** Assigned task **
Transcribe exactly every line from the one containing "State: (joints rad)" down to the final line of the listing below, including both, and leave out the rest.

** Dataset excerpt **
---*---
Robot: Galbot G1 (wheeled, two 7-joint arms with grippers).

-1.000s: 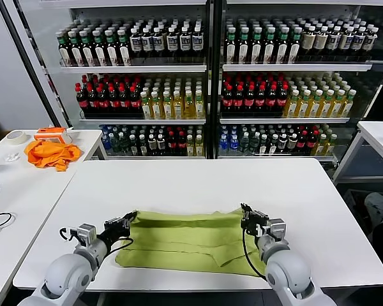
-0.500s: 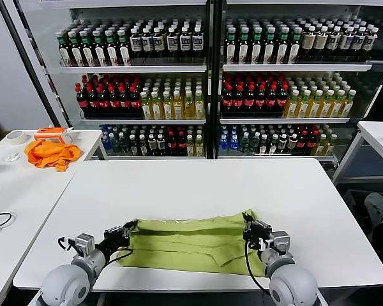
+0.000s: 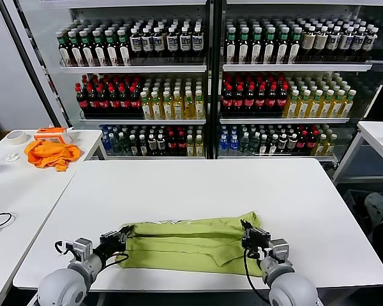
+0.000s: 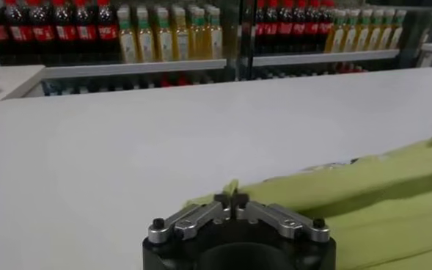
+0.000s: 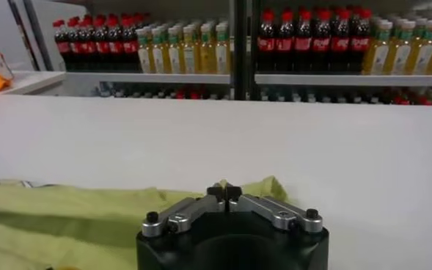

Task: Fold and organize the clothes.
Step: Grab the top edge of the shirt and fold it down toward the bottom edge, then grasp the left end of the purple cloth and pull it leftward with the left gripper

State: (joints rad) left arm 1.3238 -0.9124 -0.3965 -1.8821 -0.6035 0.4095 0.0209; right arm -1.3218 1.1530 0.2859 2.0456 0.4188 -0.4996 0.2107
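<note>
Grippers of a two-armed robot pinch opposite ends of a light yellow-green T-shirt [image 3: 188, 245], which lies folded into a long band across the near part of a white table [image 3: 198, 185]. At the shirt's left end, the left gripper [image 3: 118, 238] has its fingertips pressed together on a corner of the fabric; the left wrist view shows the tips [image 4: 231, 199] meeting on a small raised peak of cloth, with the rest of the garment [image 4: 362, 198] trailing away over the tabletop [image 4: 164, 125]. At the shirt's right end, the right gripper [image 3: 248, 233] is likewise clamped on the fabric edge, and the right wrist view shows its tips [image 5: 224, 192] closed on a lifted corner of the shirt [image 5: 69, 216]. A strip of white print shows along the shirt's far edge. Beyond the table, glass-fronted shelves [image 3: 204, 76] hold rows of bottled drinks. On a side table [image 3: 25, 178] to the left of the main table lie a bright orange cloth [image 3: 50, 153] and a roll of tape [image 3: 15, 136].
</note>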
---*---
** Result **
State: (joints rad) left arm 1.3238 -0.9124 -0.3965 -1.8821 -0.6035 0.4095 0.0209; right arm -1.3218 1.1530 0.2859 2.0456 0.4188 -0.4996 0.2107
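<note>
Grippers of a two-armed robot pinch opposite ends of a light yellow-green T-shirt [image 3: 188, 245], which lies folded into a long band across the near part of a white table [image 3: 198, 185]. At the shirt's left end, the left gripper [image 3: 118, 238] has its fingertips pressed together on a corner of the fabric; the left wrist view shows the tips [image 4: 231, 199] meeting on a small raised peak of cloth, with the rest of the garment [image 4: 362, 198] trailing away over the tabletop [image 4: 164, 125]. At the shirt's right end, the right gripper [image 3: 248, 233] is likewise clamped on the fabric edge, and the right wrist view shows its tips [image 5: 224, 192] closed on a lifted corner of the shirt [image 5: 69, 216]. A strip of white print shows along the shirt's far edge. Beyond the table, glass-fronted shelves [image 3: 204, 76] hold rows of bottled drinks. On a side table [image 3: 25, 178] to the left of the main table lie a bright orange cloth [image 3: 50, 153] and a roll of tape [image 3: 15, 136].
</note>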

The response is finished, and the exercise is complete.